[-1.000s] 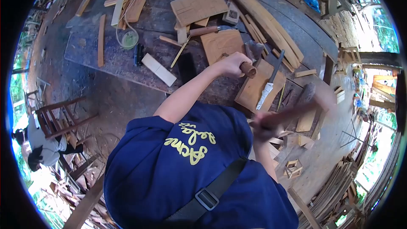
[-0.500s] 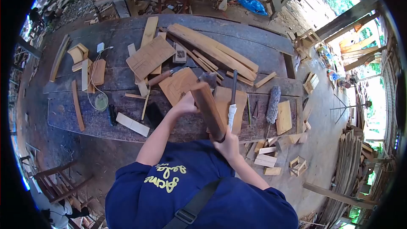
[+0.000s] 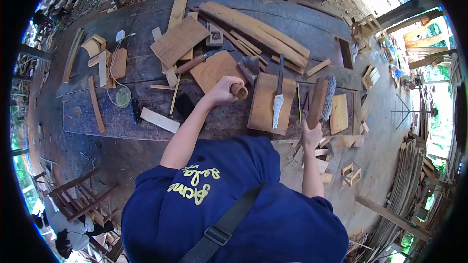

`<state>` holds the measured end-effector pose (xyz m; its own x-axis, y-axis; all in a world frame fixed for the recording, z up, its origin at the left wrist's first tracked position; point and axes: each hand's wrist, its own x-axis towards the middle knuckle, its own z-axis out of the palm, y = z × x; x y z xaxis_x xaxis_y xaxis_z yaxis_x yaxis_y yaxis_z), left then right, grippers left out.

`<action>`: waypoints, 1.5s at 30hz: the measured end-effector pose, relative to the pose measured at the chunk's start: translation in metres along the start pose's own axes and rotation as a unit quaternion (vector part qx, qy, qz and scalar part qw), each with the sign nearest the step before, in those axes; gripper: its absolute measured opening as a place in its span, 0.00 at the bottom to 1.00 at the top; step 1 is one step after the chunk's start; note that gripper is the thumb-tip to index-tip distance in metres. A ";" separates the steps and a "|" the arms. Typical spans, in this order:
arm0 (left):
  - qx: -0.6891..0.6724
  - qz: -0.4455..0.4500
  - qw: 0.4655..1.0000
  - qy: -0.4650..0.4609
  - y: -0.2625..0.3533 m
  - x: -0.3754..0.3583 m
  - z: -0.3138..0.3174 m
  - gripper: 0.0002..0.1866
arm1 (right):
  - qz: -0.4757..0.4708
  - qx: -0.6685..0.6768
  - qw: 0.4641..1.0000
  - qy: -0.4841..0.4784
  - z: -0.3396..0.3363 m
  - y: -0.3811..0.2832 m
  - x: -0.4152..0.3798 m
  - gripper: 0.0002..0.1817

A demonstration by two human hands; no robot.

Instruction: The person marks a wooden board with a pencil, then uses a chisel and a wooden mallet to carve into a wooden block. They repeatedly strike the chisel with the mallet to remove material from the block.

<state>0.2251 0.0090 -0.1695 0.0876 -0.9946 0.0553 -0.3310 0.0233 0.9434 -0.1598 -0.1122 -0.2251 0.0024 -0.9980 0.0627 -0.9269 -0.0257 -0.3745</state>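
Note:
My left hand point(image 3: 222, 91) is closed round a short wooden handle point(image 3: 239, 90) whose round end points at the camera; its far part is hidden. Out to the right, my right hand point(image 3: 312, 134) grips the lower end of a long dark wooden block point(image 3: 318, 101), held upright beside a grey fluffy duster point(image 3: 328, 98). Between my hands, a wooden board point(image 3: 258, 109) lies on the dark workbench point(image 3: 117, 129), with a dark metal rod with a white-wrapped end point(image 3: 278, 104) on it. A carved square board point(image 3: 214, 72) lies just beyond my left hand.
Long planks point(image 3: 256, 31) and a wide flat board point(image 3: 178, 43) lie farther back on the bench. At the left are a white charger point(image 3: 120, 36) and curved wood pieces point(image 3: 93, 47). A person point(image 3: 73, 234) is at the lower left, near a wooden frame.
My hands have moved apart. The right one has carried the dark wooden block to the right, beside the duster. The wooden handle in my left hand now shows. The view has shifted slightly.

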 end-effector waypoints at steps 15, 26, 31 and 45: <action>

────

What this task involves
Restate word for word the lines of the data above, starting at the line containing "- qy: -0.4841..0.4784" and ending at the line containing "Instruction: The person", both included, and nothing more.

Completed task
  - qy: -0.4841..0.4784
  - z: -0.3396..0.3363 m
  - y: -0.3811..0.2832 m
  - x: -0.4152..0.3798 m
  - gripper: 0.0002..0.1817

A demonstration by two human hands; no robot.

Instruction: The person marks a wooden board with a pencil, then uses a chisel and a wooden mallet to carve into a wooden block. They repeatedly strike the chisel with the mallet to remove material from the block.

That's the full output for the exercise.